In her first industry-facing event since departing Bank of America Merrill Lynch, Sallie Krawcheck took to the stage of the annual SIFMA conference to discuss the state of wealth management and much more.

There are still real risks and challenges for the wealth management industry, Krawcheck told television talk show host Charlie Rose who interviewed her before the SIFMA audience.

“Clients continue to like, trust and admire their financial advisors,” said the former head of global wealth management at BofA Merrill Lynch. In fact, client trust with their advisors has returned to the levels they were at before the financial crisis of 2008, she added. And the percentage of advisors losing clients remains in the low single-digits for any given year, she said.

The problem is that clients were disappointed with the advisors’ financial institutions, Krawcheck said. She criticized the industry for focusing only on market returns and not talking about planning, asset allocation and liquidity management. She pointed out those existing clients -- when polled -- are seeking advisors who help them plan for the future and return their phone calls. “They don’t feel like they’re being heard,” she said.

However, there are specific groups that are being underserved by the wealth management industry, specifically women and the younger generation. “Our industry does not do a great job for women” and it is not seen as appropriate for the next generation, Krawcheck said. Today, the average age of a client is approximately 63 years old, she said. Young, potential customers are being scared off by the headlines that trumpet the volatility of the markets and the Wall Street scandals that have dampened their trust.

Rose asked Krawcheck about her career as both a woman and as one of the top-ranking executives in the financial services industry. She recounted how she recently visited Harvard University to speak to a group of female undergraduate business majors there. “I kept wanting to say I’m sorry,” she said.

She thought that in 25 years there would have been more progress but women appear to be stuck at 15% of senior management and 15% of corporate boards on Wall Street and as much as only 16% to 18% of women financial advisors. 

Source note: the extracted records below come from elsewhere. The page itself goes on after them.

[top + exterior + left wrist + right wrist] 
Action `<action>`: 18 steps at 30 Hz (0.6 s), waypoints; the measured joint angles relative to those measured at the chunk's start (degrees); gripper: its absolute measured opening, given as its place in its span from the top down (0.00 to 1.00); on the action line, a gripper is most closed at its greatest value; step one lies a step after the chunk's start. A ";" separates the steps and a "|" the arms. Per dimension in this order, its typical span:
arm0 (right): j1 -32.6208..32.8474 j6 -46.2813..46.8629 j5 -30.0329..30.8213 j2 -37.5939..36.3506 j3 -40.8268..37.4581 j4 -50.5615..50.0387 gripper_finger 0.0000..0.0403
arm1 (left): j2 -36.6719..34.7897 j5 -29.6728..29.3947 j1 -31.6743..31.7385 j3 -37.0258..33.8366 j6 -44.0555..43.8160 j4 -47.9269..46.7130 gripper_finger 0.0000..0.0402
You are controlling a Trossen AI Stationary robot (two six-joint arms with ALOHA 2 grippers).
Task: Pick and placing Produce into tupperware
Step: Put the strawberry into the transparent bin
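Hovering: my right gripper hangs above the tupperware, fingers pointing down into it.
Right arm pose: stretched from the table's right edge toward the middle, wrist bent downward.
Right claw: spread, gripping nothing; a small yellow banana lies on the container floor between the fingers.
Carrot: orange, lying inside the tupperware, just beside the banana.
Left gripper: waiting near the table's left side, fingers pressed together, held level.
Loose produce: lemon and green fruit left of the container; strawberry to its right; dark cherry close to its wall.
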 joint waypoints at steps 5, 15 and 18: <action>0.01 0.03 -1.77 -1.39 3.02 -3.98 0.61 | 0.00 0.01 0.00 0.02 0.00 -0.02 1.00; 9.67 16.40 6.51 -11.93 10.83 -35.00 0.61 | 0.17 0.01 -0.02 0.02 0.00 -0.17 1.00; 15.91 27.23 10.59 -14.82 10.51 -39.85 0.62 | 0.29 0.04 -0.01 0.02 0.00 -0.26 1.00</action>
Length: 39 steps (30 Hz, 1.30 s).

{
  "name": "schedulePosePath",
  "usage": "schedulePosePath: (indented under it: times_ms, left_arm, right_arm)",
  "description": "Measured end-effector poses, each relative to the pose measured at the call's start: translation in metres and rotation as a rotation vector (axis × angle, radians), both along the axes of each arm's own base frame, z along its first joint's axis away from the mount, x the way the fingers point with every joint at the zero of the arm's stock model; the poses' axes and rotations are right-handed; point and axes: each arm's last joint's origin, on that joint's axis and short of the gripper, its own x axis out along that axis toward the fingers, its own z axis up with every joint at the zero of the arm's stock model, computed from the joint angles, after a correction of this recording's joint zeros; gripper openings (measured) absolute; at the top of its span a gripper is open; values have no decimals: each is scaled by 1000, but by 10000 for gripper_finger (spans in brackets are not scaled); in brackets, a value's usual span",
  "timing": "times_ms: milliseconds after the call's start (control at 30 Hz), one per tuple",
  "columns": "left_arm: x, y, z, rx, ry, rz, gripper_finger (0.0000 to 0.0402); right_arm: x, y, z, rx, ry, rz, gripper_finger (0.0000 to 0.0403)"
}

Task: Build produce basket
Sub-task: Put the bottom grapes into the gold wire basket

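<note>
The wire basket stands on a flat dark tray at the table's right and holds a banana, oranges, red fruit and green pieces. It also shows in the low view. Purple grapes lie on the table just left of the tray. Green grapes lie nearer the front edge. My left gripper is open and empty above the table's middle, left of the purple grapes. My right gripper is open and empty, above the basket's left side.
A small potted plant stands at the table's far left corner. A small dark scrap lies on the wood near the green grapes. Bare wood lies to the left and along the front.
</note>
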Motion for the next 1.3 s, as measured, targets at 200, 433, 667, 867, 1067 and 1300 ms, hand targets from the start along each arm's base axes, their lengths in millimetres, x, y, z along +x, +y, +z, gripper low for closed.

She noted that some of the reasons are biological with women giving up some career advancement when they take time off to have children.

But she also noted: “We on Wall Street have had a culture of crisis.” And that leads companies to choose people with the same viewpoints, “rather than having a diverse team.” she said. “I’m not talking about gender or color.” Instead, she pointed to “a broad range of perspectives” in other business disciplines.